Après les difficultés rencontrées par certains food courts, voici à présent que des nuages commencent à s’amonceler dans le ciel des pop-up stores. Deux symboles du renouveau du commerce. Ces dernières années, les pop-up stores se sont tellement multipliés dans certains quartiers, et plus particulièrement lors des différentes Fashion Weeks (de plus en plus nombreuses…) qu’il est à peine surprenant d’apprendre qu’ils suscitent aujourd’hui des réactions hostiles. Seraient-ils sur le point de devenir les Airbnb du commerce ?

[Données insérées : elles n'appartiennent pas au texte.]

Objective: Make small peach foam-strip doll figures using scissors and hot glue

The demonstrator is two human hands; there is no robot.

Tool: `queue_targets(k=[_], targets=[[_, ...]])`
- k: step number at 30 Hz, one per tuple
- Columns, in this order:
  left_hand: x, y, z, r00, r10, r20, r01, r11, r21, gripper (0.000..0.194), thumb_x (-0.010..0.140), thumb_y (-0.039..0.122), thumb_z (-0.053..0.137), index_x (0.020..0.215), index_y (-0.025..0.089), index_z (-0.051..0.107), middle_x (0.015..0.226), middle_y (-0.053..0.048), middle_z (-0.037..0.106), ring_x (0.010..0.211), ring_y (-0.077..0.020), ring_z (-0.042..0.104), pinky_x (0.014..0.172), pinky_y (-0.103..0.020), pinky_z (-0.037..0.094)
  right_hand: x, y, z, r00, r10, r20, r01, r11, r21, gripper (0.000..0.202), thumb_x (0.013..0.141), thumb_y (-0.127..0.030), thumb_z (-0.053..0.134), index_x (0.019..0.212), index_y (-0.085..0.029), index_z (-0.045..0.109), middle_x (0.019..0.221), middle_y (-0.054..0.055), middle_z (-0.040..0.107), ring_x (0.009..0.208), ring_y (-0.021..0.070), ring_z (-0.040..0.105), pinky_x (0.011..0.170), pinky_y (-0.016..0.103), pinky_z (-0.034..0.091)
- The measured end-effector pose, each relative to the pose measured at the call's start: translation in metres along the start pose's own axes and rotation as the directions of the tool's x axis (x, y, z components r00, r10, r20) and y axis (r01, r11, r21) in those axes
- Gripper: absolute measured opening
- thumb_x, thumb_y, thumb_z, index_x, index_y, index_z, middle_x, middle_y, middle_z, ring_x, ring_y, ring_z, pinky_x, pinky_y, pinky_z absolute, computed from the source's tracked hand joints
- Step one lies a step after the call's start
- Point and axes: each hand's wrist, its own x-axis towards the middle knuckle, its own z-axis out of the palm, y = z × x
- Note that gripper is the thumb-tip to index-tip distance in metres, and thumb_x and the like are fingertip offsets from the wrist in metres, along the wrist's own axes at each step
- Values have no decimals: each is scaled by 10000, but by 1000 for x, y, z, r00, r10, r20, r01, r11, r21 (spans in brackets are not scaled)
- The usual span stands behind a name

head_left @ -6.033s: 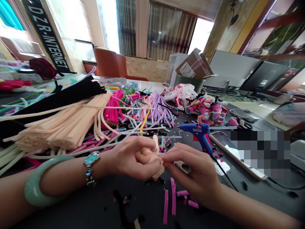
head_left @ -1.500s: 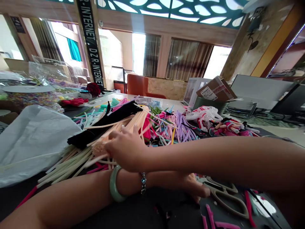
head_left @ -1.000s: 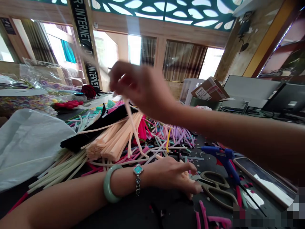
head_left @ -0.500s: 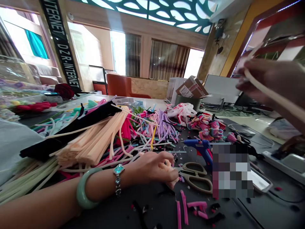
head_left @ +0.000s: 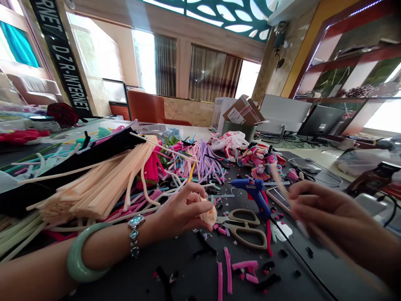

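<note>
My left hand [head_left: 189, 207] pinches a small coiled piece of peach pipe cleaner [head_left: 209, 214], low over the dark table. On the right, my right hand [head_left: 328, 213] grips a long peach pipe cleaner [head_left: 277, 177], which is blurred by motion. Tan-handled scissors [head_left: 247, 230] lie just right of my left hand, their blades partly hidden. Behind them rests a blue glue gun [head_left: 255, 190], its tip pointing left. A thick bundle of peach pipe cleaners [head_left: 103, 184] lies left of my left hand, above the wrist with the bracelet.
Pink and black offcuts [head_left: 244, 265] litter the table in front. Lilac pipe cleaners [head_left: 208, 161] and small colourful dolls [head_left: 260, 159] lie farther back. A white plastic bag [head_left: 230, 144], a cardboard box [head_left: 242, 110] and monitors [head_left: 285, 115] stand behind. The glue gun's cord [head_left: 300, 255] crosses the front right.
My right hand has come down and in from the upper right with the long pipe cleaner. My left hand still holds the coiled piece. The view has shifted slightly right.
</note>
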Motion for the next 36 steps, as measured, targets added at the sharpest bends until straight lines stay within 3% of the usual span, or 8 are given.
queue_targets(k=[4,9,12,16,21,24,28,36], targets=[[3,-1,0,999,2,-45,-2,1000,-11,292,846,342,591,1058,169,489,1027,-56,350,689,-60,518,665,-221,541,11,13,42,950,35,310,-58,996,67,239,810,-434,592,934,-231,572,621,-13,592,517,117,508,457,223,371],[5,-1,-3,998,-31,-47,32,999,11,275,865,358,553,1069,197,465,1033,-58,354,782,-100,530,694,-235,548,36,19,69,962,-140,236,189,962,-199,229,871,-363,507,1020,-209,590,668,-20,564,532,104,492,485,214,376],[4,-1,-4,995,-86,-46,88,995,52,283,868,390,537,1073,213,457,1044,-63,367,849,-131,521,741,-268,537,47,18,72,922,-317,222,387,788,-479,281,905,-296,455,1155,-233,567,829,19,639,641,133,581,585,241,441],[3,-2,-5,990,-126,-67,131,989,68,285,872,402,526,1073,212,457,1043,-66,384,937,-162,487,797,-285,497,42,22,68,849,-474,234,480,504,-718,321,935,-310,422,1238,-273,520,1181,65,598,803,191,657,646,294,483],[5,-3,-5,985,-140,-100,147,987,64,305,848,406,566,1052,202,468,1025,-64,420,974,-177,457,858,-301,450,13,27,51,767,-620,165,460,351,-816,273,935,-353,414,1085,-246,616,1032,51,688,744,184,676,656,294,479],[5,-3,-5,983,-160,-91,165,985,46,322,842,407,575,1065,204,464,1028,-70,428,962,-184,467,853,-319,456,-1,34,36,858,-503,108,352,421,-836,327,908,-437,400,825,-255,658,746,35,707,585,200,655,544,318,451],[3,-4,-4,982,-171,-78,173,985,21,335,843,412,573,1078,203,459,1033,-72,414,945,-179,469,853,-330,467,-2,46,16,994,-110,19,75,530,-845,465,843,-599,346,625,-274,597,566,33,637,494,246,615,433,327,365],[0,-9,2,972,-214,-101,191,962,-194,421,766,403,679,1023,204,410,1034,-74,437,812,-132,473,583,-193,483,33,53,8,972,211,108,-40,596,-802,536,815,-690,358,856,-236,640,816,76,693,781,291,637,700,415,452]])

A Paris, les habitants de la rue Nazareth ont déjà fait part de leur mécontentement face à la multiplication des pop-ups stores, accusés de contribuer à la disparition des commerces traditionnels et de provoquer du bruit en raison des différents événements qui y sont organisés. Des événements qui constituent la raison même de leur location… Pour des petites marques nées sur les réseaux, ces magasins loués pour une courte période ne servent, en effet, pas tant à faire commerce qu’à faire parler pour s’assurer une visibilité sur les réseaux. Un modèle de ralliement communautaire émotionnel plutôt qu’un modèle économique animé par la rentabilité. Conséquences : DJ sets, live musique, files d’attentes, fûts à bière, transats sur les places de parking et, parfois, à la fin, monceaux de déchets. De quoi alimenter les rancoeurs.

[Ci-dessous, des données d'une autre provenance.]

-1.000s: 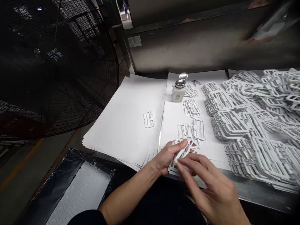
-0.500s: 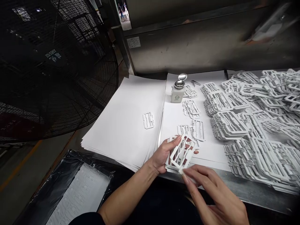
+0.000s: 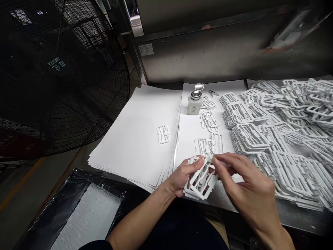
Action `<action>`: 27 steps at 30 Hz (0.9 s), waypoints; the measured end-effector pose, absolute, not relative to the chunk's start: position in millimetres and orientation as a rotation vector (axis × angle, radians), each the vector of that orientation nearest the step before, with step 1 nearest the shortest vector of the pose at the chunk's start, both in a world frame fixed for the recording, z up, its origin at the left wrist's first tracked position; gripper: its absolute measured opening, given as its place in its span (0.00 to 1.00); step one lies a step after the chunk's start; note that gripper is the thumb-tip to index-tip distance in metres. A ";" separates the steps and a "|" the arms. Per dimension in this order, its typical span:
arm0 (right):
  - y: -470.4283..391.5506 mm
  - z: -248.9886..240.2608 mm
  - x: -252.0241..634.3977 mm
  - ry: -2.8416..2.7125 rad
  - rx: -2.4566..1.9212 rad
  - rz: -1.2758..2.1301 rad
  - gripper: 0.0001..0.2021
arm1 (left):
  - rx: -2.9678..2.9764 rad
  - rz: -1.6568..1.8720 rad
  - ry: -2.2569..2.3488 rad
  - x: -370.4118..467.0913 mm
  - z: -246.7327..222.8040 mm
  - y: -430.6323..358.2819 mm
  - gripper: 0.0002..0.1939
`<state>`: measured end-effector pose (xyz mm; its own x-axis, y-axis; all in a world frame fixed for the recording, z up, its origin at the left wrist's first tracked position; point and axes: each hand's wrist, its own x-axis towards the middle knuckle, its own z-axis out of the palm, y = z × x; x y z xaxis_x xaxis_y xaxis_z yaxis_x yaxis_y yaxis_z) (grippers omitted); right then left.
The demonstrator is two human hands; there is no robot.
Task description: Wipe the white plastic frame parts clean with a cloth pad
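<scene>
My left hand [image 3: 182, 177] grips a small stack of white plastic frame parts [image 3: 201, 180] at the near edge of the bench. My right hand [image 3: 247, 187] reaches over from the right, its thumb and forefinger pinching the top corner of the uppermost frame in that stack. Just beyond the hands lie two loose frames [image 3: 209, 145] on white paper. A single frame [image 3: 163, 134] rests alone on the big sheet stack to the left.
A large heap of white frames [image 3: 281, 139] covers the right of the bench. A white dispenser bottle [image 3: 194, 103] with a metal cap stands at the back, small tweezers [image 3: 213, 93] beside it. A black fan cage [image 3: 57, 76] stands left; a plastic-wrapped tray [image 3: 85, 218] lies below.
My right hand has gone from the bottom corner of the held stack up to its top edge and now pinches the uppermost frame. The left hand has kept its hold.
</scene>
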<state>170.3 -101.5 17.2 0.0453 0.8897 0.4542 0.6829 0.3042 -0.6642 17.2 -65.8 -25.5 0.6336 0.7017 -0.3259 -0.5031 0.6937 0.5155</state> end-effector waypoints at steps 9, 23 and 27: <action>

L’anecdote est révélatrice de la mutation des villes autant que de celle du commerce. Le commerce de demain prendra (aussi) la forme d’une succession d’activités éphémères dans un même lieu. Selon les saisons et les événements du moment. Le long terme comme une addition de courts-termes. Des quartiers entiers, très circonscrits, seront prioritairement destinés aux visiteurs comme le sont déjà certains magasins, restaurants ou cafés parisiens qui contribuent ainsi à une uniformisation des offres et des esthétiques. Comme si un morceau de la ville était privatisé, soustrait à l’intérêt commun. Les trottoirs, quant à eux, traditionnellement réservés aux terrasses des cafés et des restaurants, deviendront des terrains ultra convoités, sources potentielles de conflits, envisagés comme des prolongements extérieurs par tous les coffee shops, pop-up stores et même, désormais, boulangeries.

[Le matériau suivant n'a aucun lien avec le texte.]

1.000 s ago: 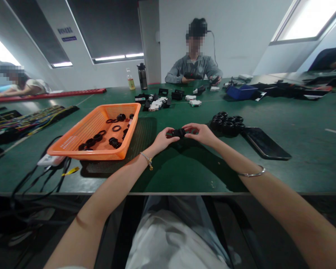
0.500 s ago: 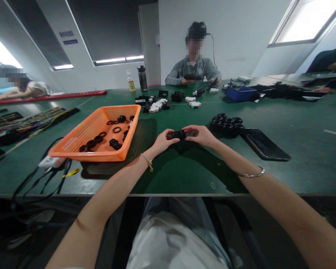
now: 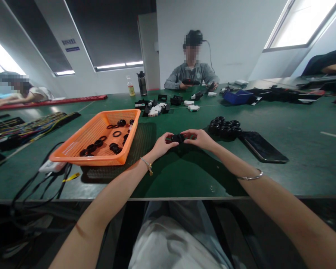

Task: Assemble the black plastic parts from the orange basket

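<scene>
Between my two hands, a small black part (image 3: 177, 138) is held just over the green table (image 3: 168, 179). My left hand (image 3: 162, 145) grips its left end with thumb and fingers. On the other side, my right hand (image 3: 198, 138) pinches its right end. An orange basket (image 3: 100, 161) with black rings and round black fittings inside stands to the left. Several black round parts (image 3: 224, 128) sit in a cluster right of my right hand, beside a dark phone (image 3: 264, 146).
Black and white parts (image 3: 158, 108), a blue bin (image 3: 238, 97) and two bottles (image 3: 142, 83) stand farther back. A person (image 3: 192, 73) sits opposite. Cables (image 3: 56, 179) hang over the front edge at left, near a wire bundle (image 3: 39, 125).
The whole view has shifted slightly, with the table a little lower in the picture. Both hands keep hold of the black part, whose angle looks slightly different.
</scene>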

La ville de demain s’invente sous nos yeux, portée par l’éphémère plutôt que la permanence, la sélectivité plutôt que l’inclusivité et l’idéalisation des moments passés en terrasse.
So What ?
Le nouveau visage de la ville est une réserve d’opportunités pour toutes les marques désireuses de toucher des niches de consommateurs comme de surprendre ceux qui la connaissent déjà.